If you prefer local access without NodePort:

kubectl port-forward svc/nginx 12345:80 -n $my_namespace

Open http://localhost:12345.

Step 8: Update Helm Dependencies#

If subchart dependencies change:

helm dependency build

Step 9: Uninstall Helm chart#

helm uninstall lvs -n $my_namespace

PVC retention on uninstall is controlled by global.keepPvc.

When global.keepPvc: true, PVC-backed data is retained across uninstall/reinstall and pod restarts. This includes persisted application state (for example, stored query-related data in backing services) and converted OpenVINO model assets stored on persistent volumes.
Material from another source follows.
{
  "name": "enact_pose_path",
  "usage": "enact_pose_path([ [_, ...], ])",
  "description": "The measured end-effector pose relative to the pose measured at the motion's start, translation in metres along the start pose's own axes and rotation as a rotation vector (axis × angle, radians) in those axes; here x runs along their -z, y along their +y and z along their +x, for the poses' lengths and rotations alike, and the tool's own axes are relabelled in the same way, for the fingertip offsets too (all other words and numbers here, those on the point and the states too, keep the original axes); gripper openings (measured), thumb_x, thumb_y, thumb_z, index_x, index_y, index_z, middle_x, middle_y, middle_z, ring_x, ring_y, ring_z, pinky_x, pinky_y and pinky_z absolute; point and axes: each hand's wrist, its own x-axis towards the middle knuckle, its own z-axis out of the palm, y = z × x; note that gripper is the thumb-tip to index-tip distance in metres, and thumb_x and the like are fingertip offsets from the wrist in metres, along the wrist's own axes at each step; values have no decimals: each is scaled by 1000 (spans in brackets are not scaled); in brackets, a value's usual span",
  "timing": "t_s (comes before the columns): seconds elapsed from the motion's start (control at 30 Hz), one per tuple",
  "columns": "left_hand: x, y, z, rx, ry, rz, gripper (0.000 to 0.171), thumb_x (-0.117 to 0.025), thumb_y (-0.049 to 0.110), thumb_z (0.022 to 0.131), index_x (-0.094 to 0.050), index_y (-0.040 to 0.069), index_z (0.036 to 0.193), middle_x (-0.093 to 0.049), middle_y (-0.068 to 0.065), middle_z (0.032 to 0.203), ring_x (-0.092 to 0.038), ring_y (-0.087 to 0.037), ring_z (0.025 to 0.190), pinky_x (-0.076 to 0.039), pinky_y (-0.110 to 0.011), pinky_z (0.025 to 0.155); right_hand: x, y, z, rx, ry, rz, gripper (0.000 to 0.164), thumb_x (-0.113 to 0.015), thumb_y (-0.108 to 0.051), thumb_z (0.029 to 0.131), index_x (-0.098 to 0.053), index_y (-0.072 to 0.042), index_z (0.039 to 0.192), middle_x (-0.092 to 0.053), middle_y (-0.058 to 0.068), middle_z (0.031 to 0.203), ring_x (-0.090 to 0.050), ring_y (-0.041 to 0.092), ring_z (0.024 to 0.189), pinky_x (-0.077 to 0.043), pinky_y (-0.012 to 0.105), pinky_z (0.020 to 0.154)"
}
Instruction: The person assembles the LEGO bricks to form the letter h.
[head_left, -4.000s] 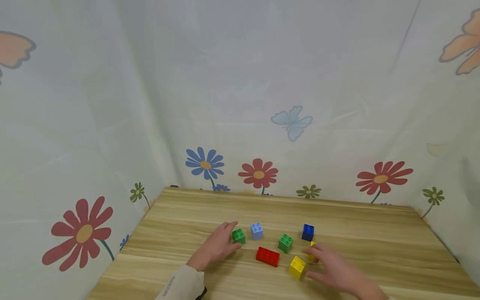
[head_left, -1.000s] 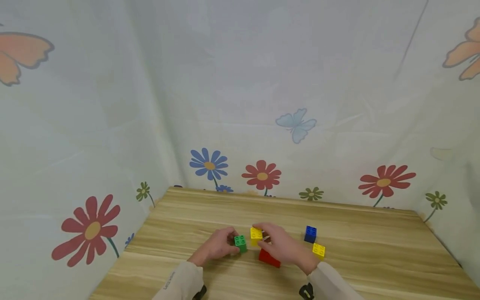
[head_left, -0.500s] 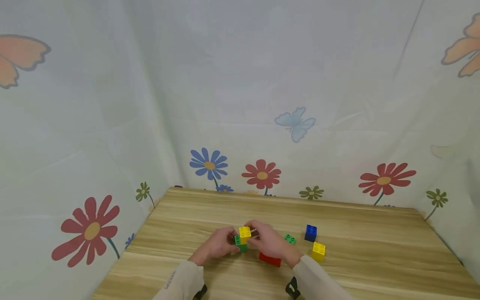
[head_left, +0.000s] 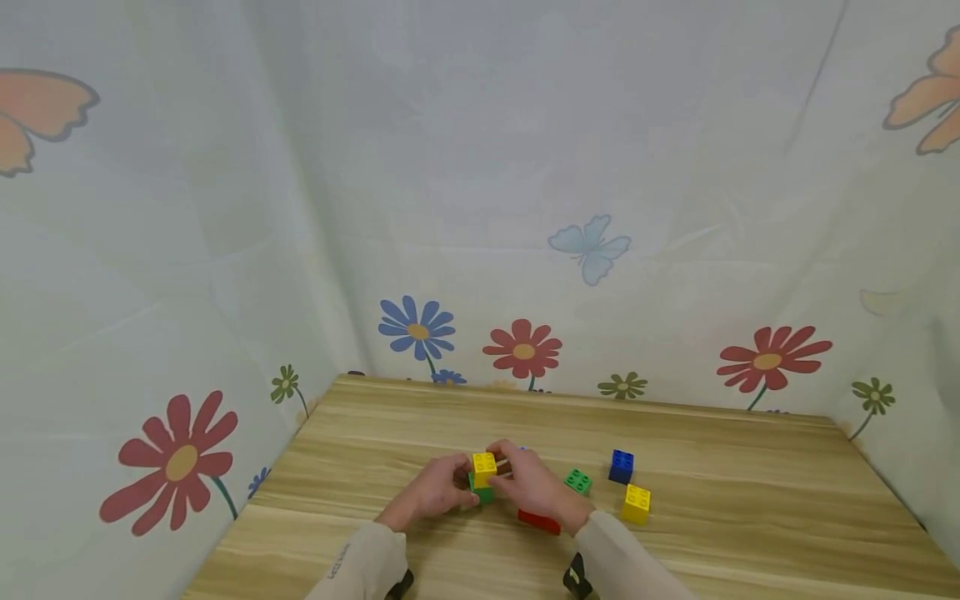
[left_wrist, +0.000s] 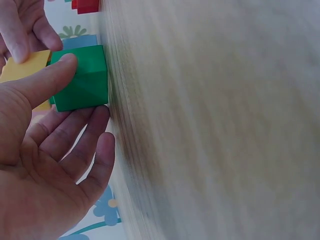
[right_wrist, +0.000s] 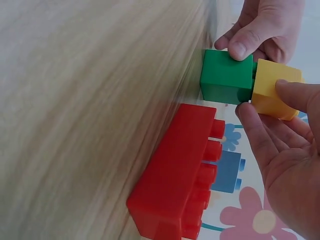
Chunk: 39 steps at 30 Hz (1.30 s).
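Observation:
My left hand (head_left: pixel 438 485) pinches a green toy brick (left_wrist: pixel 91 80) between thumb and fingertips, the brick standing on the wooden table. With thumb and fingers, my right hand (head_left: pixel 531 482) grips a yellow toy brick (right_wrist: pixel 270 85) directly above the green one. Seen from the right wrist, the yellow brick sits at the green brick's studs, slightly tilted, with a thin gap between them. Below the right hand lies a long red brick (right_wrist: pixel 172 170), partly hidden in the head view. A light blue brick (right_wrist: pixel 227 172) stands behind, mostly covered by that hand in the head view.
To the right of the hands, a second green brick (head_left: pixel 578 481), a dark blue brick (head_left: pixel 622 467) and another yellow brick (head_left: pixel 637 503) stand on the wooden table (head_left: pixel 750 500). A flower-printed curtain (head_left: pixel 675 208) rises behind the table's far edge.
My right hand has picked up a yellow brick and carried it left, over the green brick. My left hand has gone from open beside the green brick to pinching it.

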Motion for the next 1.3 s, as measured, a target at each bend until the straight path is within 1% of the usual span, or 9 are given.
enact_pose_path([
  [0.1,0,1,-1,0,-5,-3,25,-78,10,77,-60,6,94,-63,0,87,-59,-18,82,-48,-31,73,-1,1,1,3,-2,1,37,-60,-15,94,-47,-10,128,-55,7,123,-58,20,104,-50,30,86],
  [0.33,0,1,-1,7,-10,-12,26,-78,11,78,-60,6,96,-64,-1,90,-60,-19,86,-49,-33,76,-1,4,3,41,-19,-11,37,-59,-14,94,-48,-9,130,-55,6,124,-58,20,104,-49,32,88],
  [0.53,-2,1,-1,24,-8,-3,27,-78,12,78,-61,7,99,-64,1,93,-60,-17,86,-49,-34,78,1,1,4,38,-31,-19,41,-60,-16,94,-48,-7,133,-55,4,125,-58,18,105,-48,30,88],
  [0.73,-3,0,1,32,-5,3,28,-78,13,78,-61,8,100,-65,1,95,-59,-16,87,-49,-35,79,0,1,4,58,-22,-50,38,-61,-14,93,-50,-9,130,-57,3,123,-58,18,103,-49,30,87],
  [0.97,0,0,0,16,14,39,30,-78,14,78,-62,7,102,-66,-1,100,-60,-16,90,-49,-37,82,-4,2,7,24,-6,-61,41,-60,-20,94,-49,-10,132,-57,3,123,-59,14,99,-49,26,85],
  [1.2,3,-2,2,-6,24,-28,32,-78,7,77,-60,6,104,-65,-4,97,-62,-21,90,-51,-38,81,-6,0,9,30,12,-76,41,-59,-20,94,-48,-9,132,-57,6,122,-60,15,98,-50,27,83],
  [1.3,3,-3,3,1,23,-29,33,-77,7,78,-61,6,105,-65,-3,98,-62,-20,90,-51,-37,81,-7,1,9,42,19,-75,40,-60,-18,94,-49,-9,131,-58,7,121,-61,18,99,-50,28,84],
])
If you want a clean reset, delete all PVCs for the lvs release:

kubectl delete pvc -n "$my_namespace" -l app.kubernetes.io/instance=lvs

Troubleshooting#

  • Pods stay Pending or not Ready: Check storage provisioning, node capacity, and device plugin availability (for GPU mode).

  • Node allocation/scheduling issues caused by PVC affinity conflicts (often from old PVCs): Delete old release PVCs and redeploy:

    kubectl delete pvc -n "$my_namespace" -l app.kubernetes.io/instance=lvs
    
  • Search not returning expected results: Verify global.env.embeddingModelName and confirm clips are ingested.

  • USB mode does not detect camera: Confirm device path and override frigate.usbCameraDevice in user_values_override.yaml when not using /dev/video0.

  • GPU deployment fails validation: Ensure both MME and DataPrep GPU flags are aligned, and both global.gpu.key and global.gpu.device are set.